The BIKE leg was gruelling. It was hot & humid with the black lava fields on either side of the road & there was a strong headwind for the last 60km of the 180km. After 130km I struggled with the heat. Prior to the Race, I had a desire to finish in under 13 hrs, but at this point my desire switched to just finishing, so I just had to push on - I reminded myself that of all races, this one is not the one you want to NOT FINISH!

The RUN was also hot & humid & I kept throwing ice water over my head – the 13hr target was not looking good. The run continued into the night with long lonely stretches of road in the pitch black. I checked my time after half way and I had improved, so I kept pushing. 

With less than 5k to go, sub-13hr now looked possible so, like Spider has often told me “you should have just pinned your ears back & gone for it”, I skipped the last drink stop & did just that. 

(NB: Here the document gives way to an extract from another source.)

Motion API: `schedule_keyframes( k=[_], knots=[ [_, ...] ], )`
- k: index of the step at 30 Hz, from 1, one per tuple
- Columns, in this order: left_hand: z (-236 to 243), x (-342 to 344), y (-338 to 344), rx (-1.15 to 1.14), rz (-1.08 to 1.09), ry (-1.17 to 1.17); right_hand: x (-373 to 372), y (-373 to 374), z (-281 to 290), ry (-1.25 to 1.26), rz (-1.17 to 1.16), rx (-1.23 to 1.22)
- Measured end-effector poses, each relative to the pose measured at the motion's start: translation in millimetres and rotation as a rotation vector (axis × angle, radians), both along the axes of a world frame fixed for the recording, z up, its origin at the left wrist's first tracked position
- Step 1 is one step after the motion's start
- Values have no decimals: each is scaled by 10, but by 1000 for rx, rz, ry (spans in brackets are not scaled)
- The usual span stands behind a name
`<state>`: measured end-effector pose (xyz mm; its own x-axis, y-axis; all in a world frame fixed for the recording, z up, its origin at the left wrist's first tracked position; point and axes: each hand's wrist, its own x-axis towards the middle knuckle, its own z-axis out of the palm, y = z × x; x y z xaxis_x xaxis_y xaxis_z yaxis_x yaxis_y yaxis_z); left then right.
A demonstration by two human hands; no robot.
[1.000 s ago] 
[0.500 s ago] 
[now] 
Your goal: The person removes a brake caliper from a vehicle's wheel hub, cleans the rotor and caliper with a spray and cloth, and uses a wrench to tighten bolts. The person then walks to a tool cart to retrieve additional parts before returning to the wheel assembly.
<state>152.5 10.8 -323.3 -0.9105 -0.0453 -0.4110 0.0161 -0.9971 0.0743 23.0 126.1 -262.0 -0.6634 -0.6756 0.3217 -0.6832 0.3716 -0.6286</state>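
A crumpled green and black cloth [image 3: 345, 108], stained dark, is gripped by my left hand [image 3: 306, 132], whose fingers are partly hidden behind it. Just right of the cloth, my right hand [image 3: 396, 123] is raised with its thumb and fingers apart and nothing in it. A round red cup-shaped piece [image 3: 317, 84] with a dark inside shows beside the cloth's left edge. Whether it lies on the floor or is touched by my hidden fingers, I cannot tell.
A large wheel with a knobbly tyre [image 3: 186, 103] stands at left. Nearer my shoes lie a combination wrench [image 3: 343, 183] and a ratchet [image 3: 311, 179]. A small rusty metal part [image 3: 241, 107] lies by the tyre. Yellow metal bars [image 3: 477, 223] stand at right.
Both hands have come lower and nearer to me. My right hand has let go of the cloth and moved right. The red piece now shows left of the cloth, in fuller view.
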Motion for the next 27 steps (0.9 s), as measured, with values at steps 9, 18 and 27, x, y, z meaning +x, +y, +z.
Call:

It was a great relief approaching the Town centre in the final stages of the run to the loud cheers of the crowd. My energy levels picked up & I was running well. And just to top it off, I got high fives from our Westies supporters Joan Eiso, Tony, Sharon & Erin Farrell – they were just as excited as I was! The final stretch along the famous Alii Drive was sensational, with the crowd screaming. 

My ultimate sporting dream was about to become a reality & crossing the finish line was the best feeling ever. I then met up with Joan Eiso, Tony, Sharon & Erin Farrell to also cheer home Paul Eiso – another great effort after he had 4 flat tyres. So after a slow start, I was able to pick up 9 places on the bike & a further 18 places on the run to Finish 62nd out of 103 in my age group in a time of 12:49:39 (Swim 1:35, Bike 6:49, Run 4:10). 

This was the hardest thing I have ever done (Paul Eiso felt the same & claims that he left his Bike in Kona as he didn’t want it any more!). However, competing in this event was a great honour, I was happy with my result in those conditions & I really savoured the whole experience. After the race I spent 3 more days in Kona & 1 day at Waikiki Beach (where I had a Long Board Surfing Lesson and a Sunset Cruise on a Catamaran – 2 more of my life goals).

I’d like to say that receiving a trophy at Westies Presentation Night for “Outstanding Individual Performance” was very special & much appreciated as this is not based on winning, but is voted on by the members of the Club. It was also special receiving it from Spider as he has been a huge inspiration to me ever since I joined the Club in 1994, constantly pushing me to improve. 

Many thanks must also go to my coach & mentor, Paul Rohwer, who has helped me heaps for many years. Finally, I had lots of support & good wishes from Westies for this event and I can assure you that it was all very much appreciated.